When people have reached physical maturity they should begin to reduce their food intake. There is no need for building material then. All that is necessary is enough to repair the waste and to keep up the temperature. The individual at twenty-seven should eat a little less than when he was twenty and by the age of thirty-five he should have reduced his food still more and made his meals very simple. Children enjoy the gratification of the sense of taste, but at the age of thirty-five a man has lived enough and experienced enough so that he should know that the overgratification of appetites is an evanescent and unprofitable pleasure, always costing more than it is worth. It is best to grow into good habits while young, for it is difficult to do so after one has grown old. The man who reforms after fifty is the exception.

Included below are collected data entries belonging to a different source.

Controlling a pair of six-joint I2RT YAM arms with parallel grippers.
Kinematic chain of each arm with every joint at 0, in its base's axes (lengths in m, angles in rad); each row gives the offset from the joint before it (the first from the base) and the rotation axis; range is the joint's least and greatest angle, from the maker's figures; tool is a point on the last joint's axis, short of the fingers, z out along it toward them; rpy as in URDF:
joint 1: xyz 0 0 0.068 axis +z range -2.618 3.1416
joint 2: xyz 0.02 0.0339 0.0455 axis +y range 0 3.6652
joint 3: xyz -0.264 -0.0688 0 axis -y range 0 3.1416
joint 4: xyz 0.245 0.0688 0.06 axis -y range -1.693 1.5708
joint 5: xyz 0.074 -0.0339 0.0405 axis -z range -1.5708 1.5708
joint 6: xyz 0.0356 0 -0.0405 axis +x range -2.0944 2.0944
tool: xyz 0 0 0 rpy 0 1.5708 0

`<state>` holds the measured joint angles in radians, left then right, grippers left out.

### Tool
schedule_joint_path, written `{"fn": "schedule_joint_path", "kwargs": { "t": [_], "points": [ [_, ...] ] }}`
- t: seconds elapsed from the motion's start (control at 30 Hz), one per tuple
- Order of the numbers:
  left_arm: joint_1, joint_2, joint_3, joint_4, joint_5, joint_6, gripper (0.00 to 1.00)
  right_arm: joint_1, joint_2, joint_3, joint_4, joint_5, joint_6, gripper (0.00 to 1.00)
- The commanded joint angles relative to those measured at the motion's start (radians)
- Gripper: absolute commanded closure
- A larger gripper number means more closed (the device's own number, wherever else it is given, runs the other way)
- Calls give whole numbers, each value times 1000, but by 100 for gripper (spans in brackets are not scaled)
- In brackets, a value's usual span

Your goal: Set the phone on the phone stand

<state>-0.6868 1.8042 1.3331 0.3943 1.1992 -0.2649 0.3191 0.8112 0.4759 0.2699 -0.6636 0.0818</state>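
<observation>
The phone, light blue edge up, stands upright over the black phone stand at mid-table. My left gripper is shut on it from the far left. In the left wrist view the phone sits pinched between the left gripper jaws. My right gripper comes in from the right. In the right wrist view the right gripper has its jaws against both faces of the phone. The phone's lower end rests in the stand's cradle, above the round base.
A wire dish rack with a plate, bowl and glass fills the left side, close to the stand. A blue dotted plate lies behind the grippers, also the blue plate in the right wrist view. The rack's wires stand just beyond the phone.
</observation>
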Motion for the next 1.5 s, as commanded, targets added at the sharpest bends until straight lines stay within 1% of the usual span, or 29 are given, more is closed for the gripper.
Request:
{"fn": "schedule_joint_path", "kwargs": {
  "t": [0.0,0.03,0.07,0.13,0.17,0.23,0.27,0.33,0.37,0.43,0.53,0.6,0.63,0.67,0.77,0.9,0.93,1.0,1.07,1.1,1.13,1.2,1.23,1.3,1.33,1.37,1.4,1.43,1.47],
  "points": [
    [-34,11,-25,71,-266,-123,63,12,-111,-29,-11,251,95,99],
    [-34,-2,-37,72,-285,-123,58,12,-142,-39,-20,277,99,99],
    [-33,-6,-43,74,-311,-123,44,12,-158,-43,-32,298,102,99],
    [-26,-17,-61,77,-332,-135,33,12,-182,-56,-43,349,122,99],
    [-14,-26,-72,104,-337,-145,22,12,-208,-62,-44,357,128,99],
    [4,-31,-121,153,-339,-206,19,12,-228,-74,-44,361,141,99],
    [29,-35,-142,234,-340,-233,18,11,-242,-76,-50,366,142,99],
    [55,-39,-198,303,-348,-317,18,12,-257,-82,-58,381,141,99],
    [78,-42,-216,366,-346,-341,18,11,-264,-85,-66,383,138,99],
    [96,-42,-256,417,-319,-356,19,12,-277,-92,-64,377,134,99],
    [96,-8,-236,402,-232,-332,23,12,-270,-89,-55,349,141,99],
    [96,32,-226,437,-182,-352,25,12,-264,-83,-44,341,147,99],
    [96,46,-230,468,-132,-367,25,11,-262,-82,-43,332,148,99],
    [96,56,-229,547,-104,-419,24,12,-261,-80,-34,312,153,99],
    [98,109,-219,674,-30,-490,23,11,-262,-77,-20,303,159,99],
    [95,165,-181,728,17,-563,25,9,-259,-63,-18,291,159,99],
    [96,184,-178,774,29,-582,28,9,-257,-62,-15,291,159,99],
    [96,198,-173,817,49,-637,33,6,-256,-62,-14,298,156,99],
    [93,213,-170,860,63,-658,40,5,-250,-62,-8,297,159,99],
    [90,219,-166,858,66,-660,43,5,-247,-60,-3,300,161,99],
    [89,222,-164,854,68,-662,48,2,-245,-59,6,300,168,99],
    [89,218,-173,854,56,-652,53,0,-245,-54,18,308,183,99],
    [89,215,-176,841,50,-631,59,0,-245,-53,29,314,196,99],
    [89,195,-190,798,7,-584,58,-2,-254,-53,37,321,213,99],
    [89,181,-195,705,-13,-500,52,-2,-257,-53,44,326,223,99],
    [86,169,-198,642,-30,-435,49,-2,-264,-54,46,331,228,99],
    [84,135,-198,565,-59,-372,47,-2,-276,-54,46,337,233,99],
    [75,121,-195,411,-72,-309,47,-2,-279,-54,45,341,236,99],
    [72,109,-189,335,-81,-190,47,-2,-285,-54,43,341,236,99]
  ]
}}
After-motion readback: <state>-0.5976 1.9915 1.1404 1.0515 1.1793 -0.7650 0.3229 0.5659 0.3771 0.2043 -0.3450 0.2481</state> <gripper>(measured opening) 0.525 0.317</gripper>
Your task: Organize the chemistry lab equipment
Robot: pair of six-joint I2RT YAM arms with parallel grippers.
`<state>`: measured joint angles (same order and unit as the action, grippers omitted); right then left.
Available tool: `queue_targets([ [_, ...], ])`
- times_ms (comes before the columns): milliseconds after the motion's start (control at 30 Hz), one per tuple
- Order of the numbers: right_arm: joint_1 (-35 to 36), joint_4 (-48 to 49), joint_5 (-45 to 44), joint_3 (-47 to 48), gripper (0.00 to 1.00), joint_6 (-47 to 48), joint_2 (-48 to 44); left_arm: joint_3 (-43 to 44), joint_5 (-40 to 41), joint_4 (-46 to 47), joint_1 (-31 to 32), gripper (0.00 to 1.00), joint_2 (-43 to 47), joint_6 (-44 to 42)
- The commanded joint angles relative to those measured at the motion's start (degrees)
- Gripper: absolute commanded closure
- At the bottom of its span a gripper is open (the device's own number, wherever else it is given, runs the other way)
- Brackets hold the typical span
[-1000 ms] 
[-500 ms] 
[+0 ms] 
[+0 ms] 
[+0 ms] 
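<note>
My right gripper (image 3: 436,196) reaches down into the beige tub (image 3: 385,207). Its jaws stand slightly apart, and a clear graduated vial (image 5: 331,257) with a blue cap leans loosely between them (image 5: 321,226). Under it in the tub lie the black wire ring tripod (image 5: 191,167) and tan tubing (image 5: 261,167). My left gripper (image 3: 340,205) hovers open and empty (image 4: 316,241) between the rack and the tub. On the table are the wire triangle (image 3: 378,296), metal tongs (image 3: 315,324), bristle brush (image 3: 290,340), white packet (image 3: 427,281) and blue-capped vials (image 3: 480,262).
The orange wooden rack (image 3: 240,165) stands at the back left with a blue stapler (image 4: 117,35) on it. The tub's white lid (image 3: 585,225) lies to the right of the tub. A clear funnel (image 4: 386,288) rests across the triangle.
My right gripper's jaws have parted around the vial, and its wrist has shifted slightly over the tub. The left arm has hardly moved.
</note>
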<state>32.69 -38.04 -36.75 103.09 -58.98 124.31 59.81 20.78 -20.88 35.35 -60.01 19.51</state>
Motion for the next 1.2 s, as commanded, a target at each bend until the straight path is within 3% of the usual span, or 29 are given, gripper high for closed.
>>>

Children are fond of cereal foods and sugars. They can eat these foods two or three times a day and thrive. A man of thirty-five should make it a general rule to limit his starch eating to once a day. Various physiologists say that as much as sixteen ounces of dry starch (equivalent to about thirty ounces of ordinary bread) are necessary each day. This is entirely too much. Very few people can profitably eat more than four ounces of dry starch a day, and for many this is too much. Through eating as much as is popularly and professionally advocated, early decay and death result.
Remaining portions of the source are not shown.